Type out the listing again, exactly, with every line included.

DATA BLOCK:
%%
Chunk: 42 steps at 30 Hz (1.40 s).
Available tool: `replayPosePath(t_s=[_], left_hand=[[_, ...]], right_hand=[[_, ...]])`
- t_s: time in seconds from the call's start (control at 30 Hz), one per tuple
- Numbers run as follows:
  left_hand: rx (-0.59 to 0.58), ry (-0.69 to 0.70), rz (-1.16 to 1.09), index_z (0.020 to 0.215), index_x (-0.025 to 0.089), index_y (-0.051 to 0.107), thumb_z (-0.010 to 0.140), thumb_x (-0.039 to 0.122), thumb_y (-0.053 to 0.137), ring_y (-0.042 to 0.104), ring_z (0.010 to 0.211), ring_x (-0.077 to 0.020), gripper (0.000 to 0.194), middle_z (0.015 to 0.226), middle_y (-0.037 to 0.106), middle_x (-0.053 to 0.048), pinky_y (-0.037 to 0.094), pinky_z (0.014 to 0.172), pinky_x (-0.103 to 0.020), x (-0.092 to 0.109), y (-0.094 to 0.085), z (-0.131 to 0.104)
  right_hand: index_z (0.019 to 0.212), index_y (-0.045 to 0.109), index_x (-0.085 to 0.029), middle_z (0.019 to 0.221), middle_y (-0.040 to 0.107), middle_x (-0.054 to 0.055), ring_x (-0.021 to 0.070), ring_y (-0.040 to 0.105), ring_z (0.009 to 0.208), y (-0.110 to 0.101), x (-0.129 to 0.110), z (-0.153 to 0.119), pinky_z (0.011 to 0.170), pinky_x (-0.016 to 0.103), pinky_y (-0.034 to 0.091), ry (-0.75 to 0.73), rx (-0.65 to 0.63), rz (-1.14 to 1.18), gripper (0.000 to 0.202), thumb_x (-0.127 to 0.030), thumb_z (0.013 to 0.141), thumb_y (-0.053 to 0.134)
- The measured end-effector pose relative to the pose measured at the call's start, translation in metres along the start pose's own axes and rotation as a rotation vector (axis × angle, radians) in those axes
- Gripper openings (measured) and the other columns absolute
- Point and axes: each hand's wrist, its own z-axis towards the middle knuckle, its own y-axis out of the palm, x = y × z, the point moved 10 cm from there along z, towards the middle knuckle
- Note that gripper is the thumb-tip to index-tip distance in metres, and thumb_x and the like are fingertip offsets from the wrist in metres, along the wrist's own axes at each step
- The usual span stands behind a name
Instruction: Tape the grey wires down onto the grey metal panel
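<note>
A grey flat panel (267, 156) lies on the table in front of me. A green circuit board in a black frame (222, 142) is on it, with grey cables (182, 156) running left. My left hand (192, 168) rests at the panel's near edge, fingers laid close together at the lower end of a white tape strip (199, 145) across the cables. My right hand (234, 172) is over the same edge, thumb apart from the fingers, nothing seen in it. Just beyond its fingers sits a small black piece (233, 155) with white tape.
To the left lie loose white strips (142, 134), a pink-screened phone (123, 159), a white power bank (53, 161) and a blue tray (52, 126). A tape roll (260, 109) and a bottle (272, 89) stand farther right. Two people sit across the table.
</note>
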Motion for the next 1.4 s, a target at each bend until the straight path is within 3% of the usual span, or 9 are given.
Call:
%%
SOLUTION FOR THIS PROBLEM:
Chunk: 42 steps at 30 Hz (1.40 s).
Available tool: `replayPosePath(t_s=[_], left_hand=[[_, ...]], right_hand=[[_, ...]])`
- t_s: time in seconds from the call's start (control at 30 Hz), one per tuple
- Numbers run as follows:
  left_hand: rx (-0.59 to 0.58), ry (-0.69 to 0.70), rz (-1.16 to 1.09), index_z (0.020 to 0.215), index_x (-0.025 to 0.089), index_y (-0.051 to 0.107), thumb_z (-0.010 to 0.140), thumb_x (-0.039 to 0.122), thumb_y (-0.053 to 0.137), ring_y (-0.042 to 0.104), ring_z (0.010 to 0.211), ring_x (-0.077 to 0.020), gripper (0.000 to 0.194), middle_z (0.015 to 0.226), middle_y (-0.037 to 0.106), middle_x (-0.053 to 0.048), pinky_y (-0.037 to 0.094), pinky_z (0.014 to 0.172), pinky_x (-0.103 to 0.020), x (-0.092 to 0.109), y (-0.094 to 0.085), z (-0.131 to 0.104)
  right_hand: index_z (0.019 to 0.212), index_y (-0.045 to 0.109), index_x (-0.085 to 0.029), middle_z (0.019 to 0.221), middle_y (-0.040 to 0.107), middle_x (-0.054 to 0.055), ring_x (-0.021 to 0.070), ring_y (-0.040 to 0.105), ring_z (0.009 to 0.208), y (-0.110 to 0.101), x (-0.129 to 0.110), z (-0.153 to 0.119), pinky_z (0.011 to 0.170), pinky_x (-0.016 to 0.103), pinky_y (-0.034 to 0.091), ry (-0.75 to 0.73), rx (-0.65 to 0.63), rz (-1.14 to 1.18), gripper (0.000 to 0.202), thumb_x (-0.127 to 0.030), thumb_z (0.013 to 0.141), thumb_y (-0.053 to 0.134)
- The measured end-effector pose relative to the pose measured at the call's start, translation in metres along the start pose's own axes and rotation as a rotation vector (axis × angle, radians) in those axes
- Gripper openings (measured) and the other columns absolute
- Point and axes: each hand's wrist, its own z-axis towards the middle knuckle, its own y-axis out of the palm, x = y × z, the point moved 10 cm from there along z, towards the middle knuckle
- Note that gripper is the thumb-tip to index-tip distance in metres, and thumb_x and the like are fingertip offsets from the wrist in metres, along the wrist's own axes at each step
- The usual span stands behind a name
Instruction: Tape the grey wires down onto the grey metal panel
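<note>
A grey flat panel (267, 156) lies on the table in front of me. A green circuit board in a black frame (222, 142) is on it, with grey cables (182, 156) running left. My left hand (192, 168) rests at the panel's near edge, fingers laid close together at the lower end of a white tape strip (199, 145) across the cables. My right hand (234, 172) is over the same edge, thumb apart from the fingers, nothing seen in it. Just beyond its fingers sits a small black piece (233, 155) with white tape.
To the left lie loose white strips (142, 134), a pink-screened phone (123, 159), a white power bank (53, 161) and a blue tray (52, 126). A tape roll (260, 109) and a bottle (272, 89) stand farther right. Two people sit across the table.
</note>
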Motion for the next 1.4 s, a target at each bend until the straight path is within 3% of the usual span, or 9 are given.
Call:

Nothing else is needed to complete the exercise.